We receieved an email this morning from our friend Ted Wake, the Managing Director at Kirker Holidays. It details the journey of one of their Cultural Tour lecturers who has just travelled back from Paris and the arrangements made on travelling home (along with what is reopening).
I wanted to pass on some first-hand feedback from a friend and Kirker Cultural Tour lecturer who has just travelled back to Paris where he lives for part of the year. Having set off from London a little anxious about the journey, he was delighted by how friendly and upbeat the Eurostar and Customs staff were in London, on the train, and on arrival in Paris. Everyone he encountered en route was ‘more charming and helpful than ever before…’ – passengers on the train were suitably spaced apart, and the whole process of getting from A to B in the ‘brave new world’ turned out to be very much more straight-forward and reassuring than anticipated.
Although it isn’t yet possible to travel to Paris for a short break holiday, it is clear that the French authorities and especially the Parisians are well-organised and very serious about preparations for the return of tourism as soon as the time is right. Many restaurants are currently offering a sublime selection of take-away food, but there are also plans to allow al fresco dining on site soon – for Eurostar journeys it is likely that the advice will be to travel with your own picnic until the on-board café and bar service is back up-and-running.

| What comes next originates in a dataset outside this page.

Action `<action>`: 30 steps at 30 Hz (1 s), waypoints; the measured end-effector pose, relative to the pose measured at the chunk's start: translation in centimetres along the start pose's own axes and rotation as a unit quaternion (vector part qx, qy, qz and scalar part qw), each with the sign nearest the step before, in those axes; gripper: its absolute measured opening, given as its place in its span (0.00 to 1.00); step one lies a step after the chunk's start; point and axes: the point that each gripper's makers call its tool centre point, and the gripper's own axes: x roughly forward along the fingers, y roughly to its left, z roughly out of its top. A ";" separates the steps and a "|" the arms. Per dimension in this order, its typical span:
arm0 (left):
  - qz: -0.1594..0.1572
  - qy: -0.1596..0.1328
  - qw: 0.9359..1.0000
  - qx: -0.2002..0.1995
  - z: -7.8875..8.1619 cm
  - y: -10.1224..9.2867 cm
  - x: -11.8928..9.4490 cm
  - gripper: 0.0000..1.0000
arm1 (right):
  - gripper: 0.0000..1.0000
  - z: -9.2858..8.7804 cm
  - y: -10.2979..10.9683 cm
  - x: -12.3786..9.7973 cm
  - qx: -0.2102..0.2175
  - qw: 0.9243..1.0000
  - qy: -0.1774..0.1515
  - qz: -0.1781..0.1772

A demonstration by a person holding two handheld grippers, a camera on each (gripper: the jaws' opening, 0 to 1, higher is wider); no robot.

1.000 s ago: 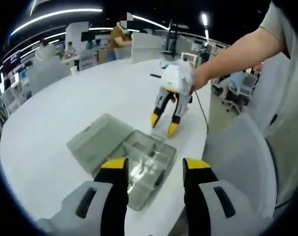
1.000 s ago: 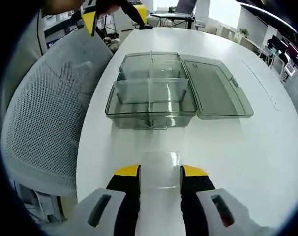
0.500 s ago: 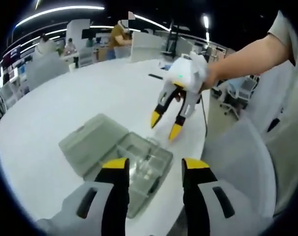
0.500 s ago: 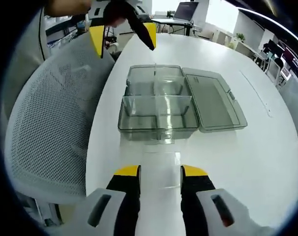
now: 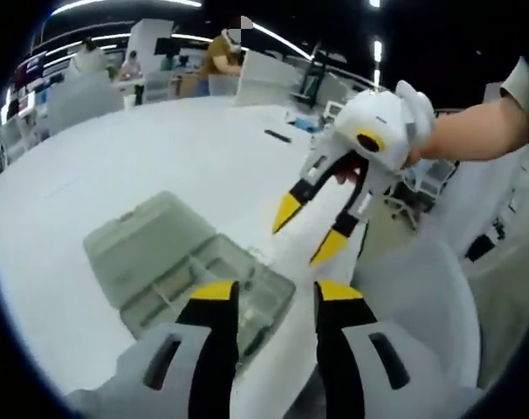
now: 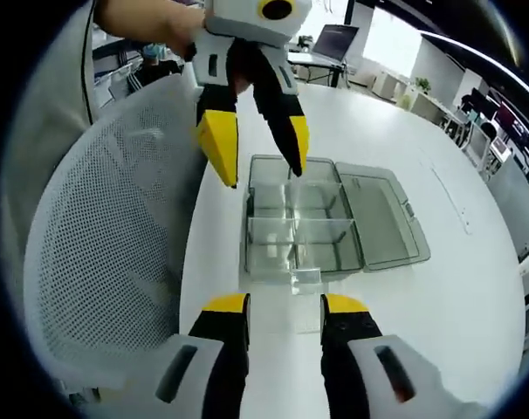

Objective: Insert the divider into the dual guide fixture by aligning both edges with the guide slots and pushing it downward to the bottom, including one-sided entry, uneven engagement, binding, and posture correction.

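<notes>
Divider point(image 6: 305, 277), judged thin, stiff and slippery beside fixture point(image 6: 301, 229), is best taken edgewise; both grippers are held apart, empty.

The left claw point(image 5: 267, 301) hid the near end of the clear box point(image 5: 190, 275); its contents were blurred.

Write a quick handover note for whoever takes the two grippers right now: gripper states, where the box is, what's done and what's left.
Left gripper: open, empty, above the near end of the clear box.
Right gripper: open, empty, held short of the box.
The box sits on the white table by the mesh chair, lid folded flat open; clear partitions stand inside.
Done: cannot tell which partition is the divider or how deep it is seated.
Left: check both edges are fully down; if not, grip it, level it, and push it to the bottom.
</notes>
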 end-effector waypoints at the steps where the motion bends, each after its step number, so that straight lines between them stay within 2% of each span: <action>1: -0.002 -0.001 1.000 -0.004 0.0 -0.1 0.1 0.31 | 0.27 0.4 0.2 -0.1 -0.002 1.000 -0.002 -0.002; 11: -0.022 -0.017 0.998 -0.051 0.3 -1.2 0.0 0.25 | 0.27 3.7 1.0 -0.8 -0.018 0.999 -0.029 -0.019; 14: -0.039 -0.044 0.993 -0.107 1.2 -1.5 -0.5 0.22 | 0.27 4.4 1.0 -0.9 -0.022 0.999 -0.036 -0.023; 17: -0.036 -0.045 0.993 -0.102 1.2 -1.3 -0.9 0.21 | 0.27 5.1 1.1 -1.1 -0.021 0.999 -0.042 -0.028; 30: -0.043 -0.052 0.988 -0.139 1.1 -1.5 -1.5 0.13 | 0.27 6.7 1.4 -1.3 -0.035 0.997 -0.052 -0.044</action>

Residents and service providers are well-organised with masks being worn when in shops or areas where you meet fellow pioneers at the Gare du Nord, as well as in restaurants and cafés. There seem to be two key dates for the next stages of transition to a more normal pattern – firstly, 3rd June in France (and in many other European countries), when the expectation is that museums, restaurants and hotels will be permitted to re-open if they follow social-distancing etiquette.

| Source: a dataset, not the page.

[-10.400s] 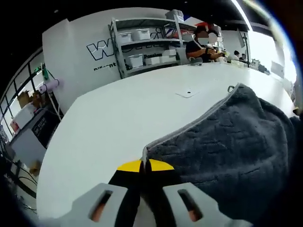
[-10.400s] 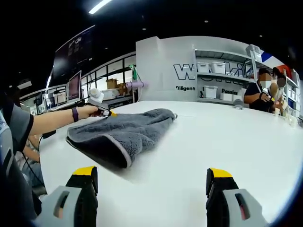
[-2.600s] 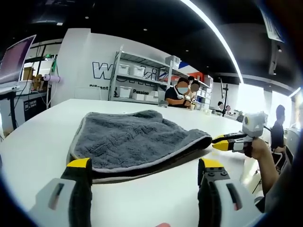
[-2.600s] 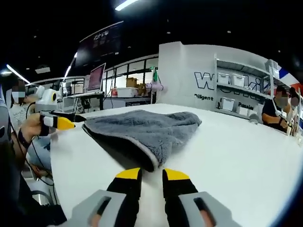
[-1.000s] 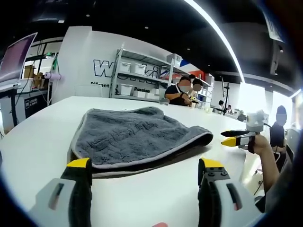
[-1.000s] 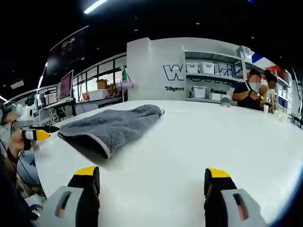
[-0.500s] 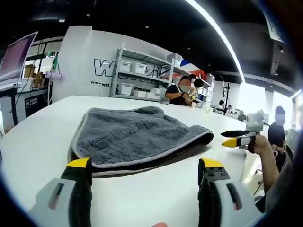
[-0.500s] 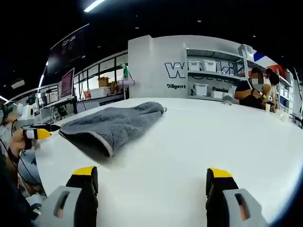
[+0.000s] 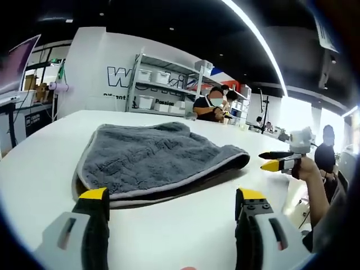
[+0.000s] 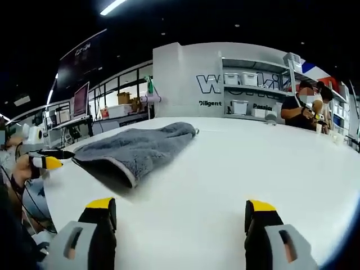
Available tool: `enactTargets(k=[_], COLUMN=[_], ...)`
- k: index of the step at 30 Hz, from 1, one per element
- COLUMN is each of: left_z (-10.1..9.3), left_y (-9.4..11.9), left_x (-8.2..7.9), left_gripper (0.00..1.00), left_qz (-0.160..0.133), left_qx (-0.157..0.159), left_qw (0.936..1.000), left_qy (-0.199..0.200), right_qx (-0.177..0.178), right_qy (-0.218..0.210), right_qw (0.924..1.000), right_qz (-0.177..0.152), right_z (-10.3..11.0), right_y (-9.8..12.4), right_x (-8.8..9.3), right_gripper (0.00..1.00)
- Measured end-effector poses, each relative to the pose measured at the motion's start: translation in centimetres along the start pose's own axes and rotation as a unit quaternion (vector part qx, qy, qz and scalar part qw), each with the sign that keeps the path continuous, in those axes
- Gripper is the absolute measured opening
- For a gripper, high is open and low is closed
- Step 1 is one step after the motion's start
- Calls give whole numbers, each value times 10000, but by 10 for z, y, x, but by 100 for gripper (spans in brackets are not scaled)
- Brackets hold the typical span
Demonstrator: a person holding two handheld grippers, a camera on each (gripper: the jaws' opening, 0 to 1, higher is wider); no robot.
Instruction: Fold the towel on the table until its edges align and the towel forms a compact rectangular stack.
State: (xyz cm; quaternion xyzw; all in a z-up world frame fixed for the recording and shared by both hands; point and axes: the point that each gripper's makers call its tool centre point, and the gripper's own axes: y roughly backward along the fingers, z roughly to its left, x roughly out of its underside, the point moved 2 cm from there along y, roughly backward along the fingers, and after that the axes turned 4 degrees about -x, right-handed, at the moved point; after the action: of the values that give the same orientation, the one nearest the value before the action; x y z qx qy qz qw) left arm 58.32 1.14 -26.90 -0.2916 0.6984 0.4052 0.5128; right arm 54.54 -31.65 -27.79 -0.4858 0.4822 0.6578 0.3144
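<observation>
On the far white wall (image 10: 185, 84), large outlined letters beginning "W" run behind the shelving (image 10: 253, 95), and a smaller word, "Diligent", stands below them, the rest being hidden.

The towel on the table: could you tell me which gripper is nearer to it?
Left. The left gripper sits just before the towel; the right gripper is off its corner.

Both tongs, left (image 9: 173, 203) and right (image 10: 181, 212), gape wide, gripping nothing.
</observation>
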Motion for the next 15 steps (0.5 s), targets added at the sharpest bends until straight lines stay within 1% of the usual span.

Then 26th June, when cabaret venues such as the Moulin Rouge and Lido expect to reopen. Kirker’s local agent in Paris, Monsieur Alain, is certainly well-prepared and his expert drivers have been trained to follow what will become the standard protocols for their day-to-day life with gloves, face mask, the ubiquitous hand-sanitizer, and a simple but effective alcohol spray for the vehicle as everyone ensures that risks of transmitting the virus are minimised.